┌─ PROVIDED MATERIAL
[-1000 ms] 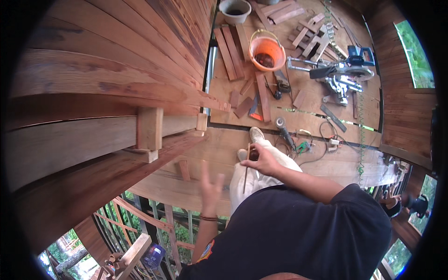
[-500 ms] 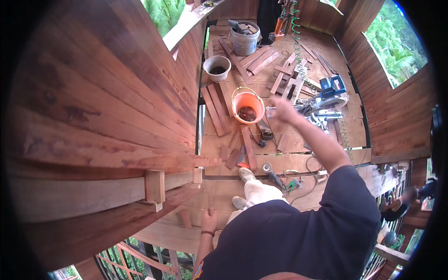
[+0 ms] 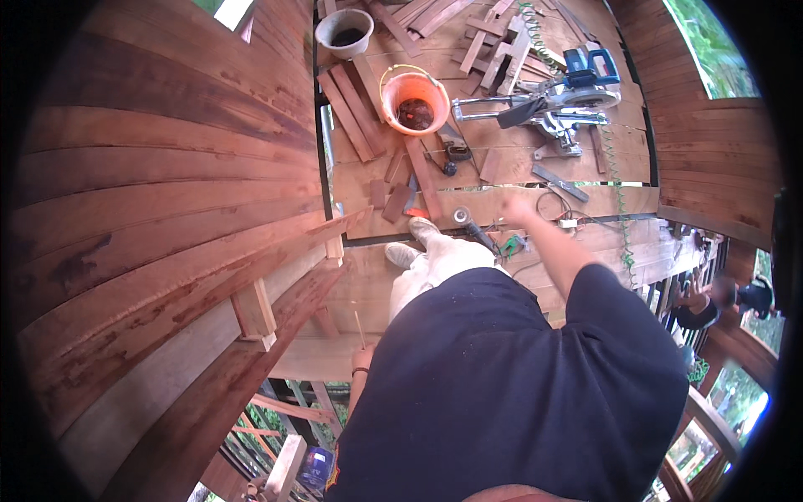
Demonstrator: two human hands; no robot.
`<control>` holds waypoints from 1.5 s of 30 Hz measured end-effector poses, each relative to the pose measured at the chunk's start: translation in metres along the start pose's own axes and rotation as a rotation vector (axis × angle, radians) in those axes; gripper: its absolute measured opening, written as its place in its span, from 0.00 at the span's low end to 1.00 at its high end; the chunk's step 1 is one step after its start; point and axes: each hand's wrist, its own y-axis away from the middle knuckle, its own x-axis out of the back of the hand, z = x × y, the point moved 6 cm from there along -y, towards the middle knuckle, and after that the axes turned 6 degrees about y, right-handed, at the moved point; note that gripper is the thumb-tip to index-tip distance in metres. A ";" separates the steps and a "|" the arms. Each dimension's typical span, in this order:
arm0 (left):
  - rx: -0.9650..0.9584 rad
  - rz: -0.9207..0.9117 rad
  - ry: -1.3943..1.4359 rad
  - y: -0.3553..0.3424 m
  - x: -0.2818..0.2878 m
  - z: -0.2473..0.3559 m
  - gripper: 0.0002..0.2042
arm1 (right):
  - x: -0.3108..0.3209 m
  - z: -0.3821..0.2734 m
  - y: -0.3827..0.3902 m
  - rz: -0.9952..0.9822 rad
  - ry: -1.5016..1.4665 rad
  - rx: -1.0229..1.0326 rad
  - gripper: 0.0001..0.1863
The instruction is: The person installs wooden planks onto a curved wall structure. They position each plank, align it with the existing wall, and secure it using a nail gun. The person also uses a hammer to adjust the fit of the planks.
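Low at my left side is my left hand (image 3: pixel 363 356), partly hidden by my shirt, its fingers closed round a thin light-coloured stick (image 3: pixel 358 325) that points upward. My right hand (image 3: pixel 520 209) reaches out over the floor, smeared by motion, so its fingers cannot be made out. Beneath and just left of it lies an angle grinder (image 3: pixel 477 232) beside something green (image 3: pixel 511 245). A blue and silver mitre saw (image 3: pixel 577 92) stands farther off on the floor. By my shoes (image 3: pixel 406 253) lies a tool with an orange handle (image 3: pixel 416 212), among short boards.
An orange bucket (image 3: pixel 393 105) with dark contents and a pale tub (image 3: pixel 344 46) stand ahead. Cut boards (image 3: pixel 351 117) and a wood pile (image 3: pixel 502 54) cover the far floor. A coiled green hose (image 3: pixel 615 176) trails at right. A curved plank wall (image 3: pixel 167 192) rises on my left; another person (image 3: pixel 707 305) is at right.
My view has tipped down, and the bucket and saw sit higher in it. My right hand has drawn back from beside the bucket toward the grinder. The stick in my left hand shows more plainly.
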 end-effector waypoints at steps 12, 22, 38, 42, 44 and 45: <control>0.126 0.014 0.443 0.017 -0.016 0.186 0.11 | 0.041 0.069 0.053 0.111 0.039 -0.051 0.22; 0.399 0.200 0.750 0.000 -0.141 0.220 0.09 | 0.531 -0.170 -0.187 0.971 0.864 0.684 0.17; 0.047 0.964 1.460 0.106 -0.266 0.280 0.19 | 0.644 -0.243 -0.429 0.601 1.455 0.928 0.18; -0.303 1.077 1.704 0.133 -0.151 0.348 0.17 | 0.638 -0.212 -0.397 0.553 1.339 0.884 0.20; -0.423 1.148 1.481 0.151 -0.085 0.345 0.20 | 0.609 -0.221 -0.359 0.546 1.231 0.954 0.22; -0.430 1.320 1.299 0.178 -0.047 0.352 0.22 | 0.594 -0.229 -0.328 0.545 1.157 1.007 0.23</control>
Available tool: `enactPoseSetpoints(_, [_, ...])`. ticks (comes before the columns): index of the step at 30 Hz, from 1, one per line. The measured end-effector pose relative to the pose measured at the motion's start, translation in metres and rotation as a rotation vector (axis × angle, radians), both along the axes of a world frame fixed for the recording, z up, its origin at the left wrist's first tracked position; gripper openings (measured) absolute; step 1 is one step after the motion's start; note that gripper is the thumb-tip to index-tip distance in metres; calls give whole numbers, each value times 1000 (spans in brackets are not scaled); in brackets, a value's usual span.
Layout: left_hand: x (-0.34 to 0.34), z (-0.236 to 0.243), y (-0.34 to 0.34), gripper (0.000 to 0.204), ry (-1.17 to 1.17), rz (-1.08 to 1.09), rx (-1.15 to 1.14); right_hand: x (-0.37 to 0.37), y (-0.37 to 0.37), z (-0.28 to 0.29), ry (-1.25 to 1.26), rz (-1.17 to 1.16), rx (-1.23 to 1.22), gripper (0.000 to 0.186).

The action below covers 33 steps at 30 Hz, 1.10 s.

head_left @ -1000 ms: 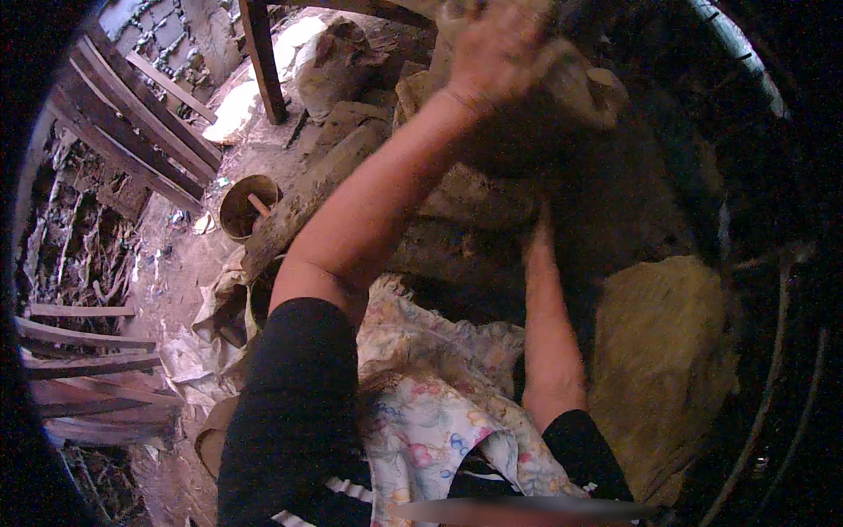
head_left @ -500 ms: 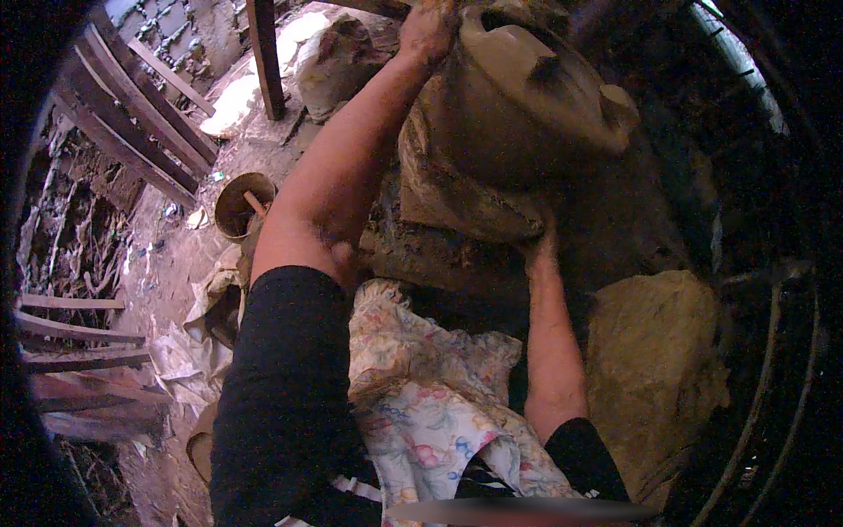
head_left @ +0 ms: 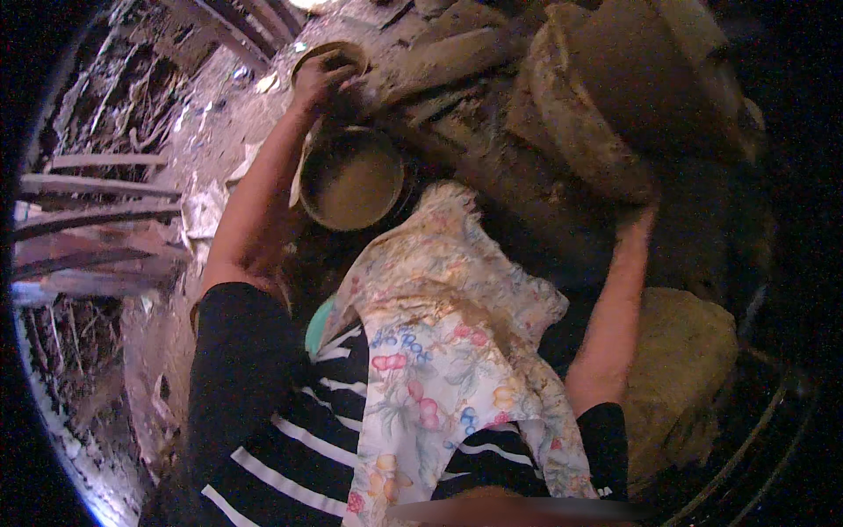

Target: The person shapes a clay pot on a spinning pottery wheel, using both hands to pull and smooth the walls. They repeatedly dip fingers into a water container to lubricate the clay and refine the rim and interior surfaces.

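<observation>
A large brown clay pot [head_left: 571, 105], its surface damp-looking and uneven, stands tilted at the upper right. My right hand [head_left: 638, 215] grips its lower edge; the fingers are partly hidden in shadow against the clay. At the upper left, my left hand [head_left: 323, 81] dips into a small round bowl [head_left: 353, 51], fingers curled. What they hold, if anything, is hidden. Just below that hand sits a wider basin [head_left: 351, 180] with brown, muddy-looking contents.
A floral cloth [head_left: 439, 351], stained with mud, covers my lap. Right of it stands a yellowish-brown sack-like lump [head_left: 680, 378]. Wooden slats [head_left: 105, 211] jut in from the left, and a long rounded piece [head_left: 448, 66] lies beyond the bowls.
My left hand has left the pot's upper part and come down leftward into the small bowl. My right hand stays at the pot's lower edge. The view has shifted, showing the basin.
</observation>
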<state>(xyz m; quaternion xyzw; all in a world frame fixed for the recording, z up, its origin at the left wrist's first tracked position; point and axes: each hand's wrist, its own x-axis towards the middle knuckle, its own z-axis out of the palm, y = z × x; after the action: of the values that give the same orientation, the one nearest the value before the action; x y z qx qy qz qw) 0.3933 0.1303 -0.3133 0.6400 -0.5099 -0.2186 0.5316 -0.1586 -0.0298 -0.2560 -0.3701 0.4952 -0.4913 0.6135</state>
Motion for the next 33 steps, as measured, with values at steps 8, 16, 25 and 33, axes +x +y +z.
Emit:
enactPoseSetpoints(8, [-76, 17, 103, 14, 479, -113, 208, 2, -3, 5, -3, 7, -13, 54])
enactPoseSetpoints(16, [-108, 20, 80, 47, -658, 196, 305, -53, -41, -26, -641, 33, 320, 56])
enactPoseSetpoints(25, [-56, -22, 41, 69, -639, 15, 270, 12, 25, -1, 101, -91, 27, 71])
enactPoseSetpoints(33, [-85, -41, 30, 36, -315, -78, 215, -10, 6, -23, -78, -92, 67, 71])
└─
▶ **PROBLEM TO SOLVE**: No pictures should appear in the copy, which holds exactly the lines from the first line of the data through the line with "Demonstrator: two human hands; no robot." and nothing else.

▶ **SOLUTION FOR THIS EXERCISE**:
[-1000 ms] 
[-500 ms] 
[+0 ms] 
Demonstrator: two human hands; no robot.

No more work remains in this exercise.